DATASET EXCERPT:
########

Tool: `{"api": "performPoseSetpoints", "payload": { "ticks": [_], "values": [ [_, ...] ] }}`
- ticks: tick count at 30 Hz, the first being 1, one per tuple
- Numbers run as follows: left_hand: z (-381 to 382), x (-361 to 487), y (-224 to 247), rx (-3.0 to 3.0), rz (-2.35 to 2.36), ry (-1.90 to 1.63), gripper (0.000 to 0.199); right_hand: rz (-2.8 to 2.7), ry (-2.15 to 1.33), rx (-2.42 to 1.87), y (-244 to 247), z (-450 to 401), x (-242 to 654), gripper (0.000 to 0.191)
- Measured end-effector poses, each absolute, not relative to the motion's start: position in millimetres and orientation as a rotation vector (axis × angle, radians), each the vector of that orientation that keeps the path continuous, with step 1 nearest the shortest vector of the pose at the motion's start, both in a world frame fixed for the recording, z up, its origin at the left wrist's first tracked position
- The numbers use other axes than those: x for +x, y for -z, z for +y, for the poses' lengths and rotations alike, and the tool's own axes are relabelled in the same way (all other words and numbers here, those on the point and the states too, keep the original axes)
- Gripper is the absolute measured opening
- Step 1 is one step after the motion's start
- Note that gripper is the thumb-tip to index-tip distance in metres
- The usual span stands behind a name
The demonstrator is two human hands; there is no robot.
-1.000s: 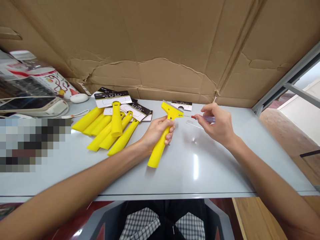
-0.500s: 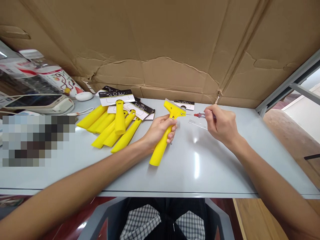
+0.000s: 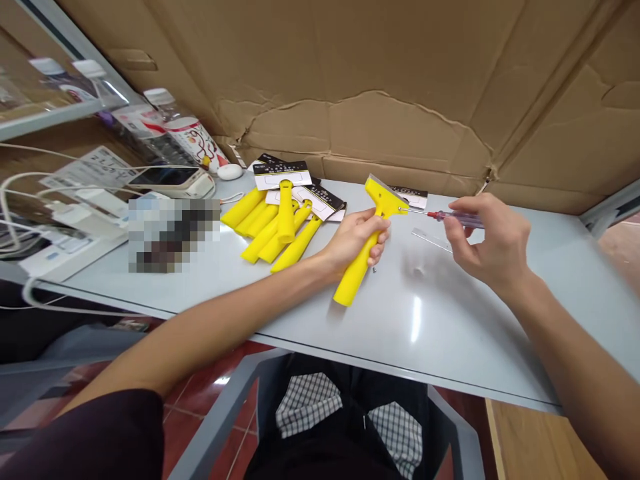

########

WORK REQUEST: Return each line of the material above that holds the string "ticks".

FINISHED TASK:
Tool: `{"api": "performPoseSetpoints", "payload": { "ticks": [_], "values": [ [_, ...] ] }}`
- ticks: tick count at 30 Hz, the first being 1, one per tuple

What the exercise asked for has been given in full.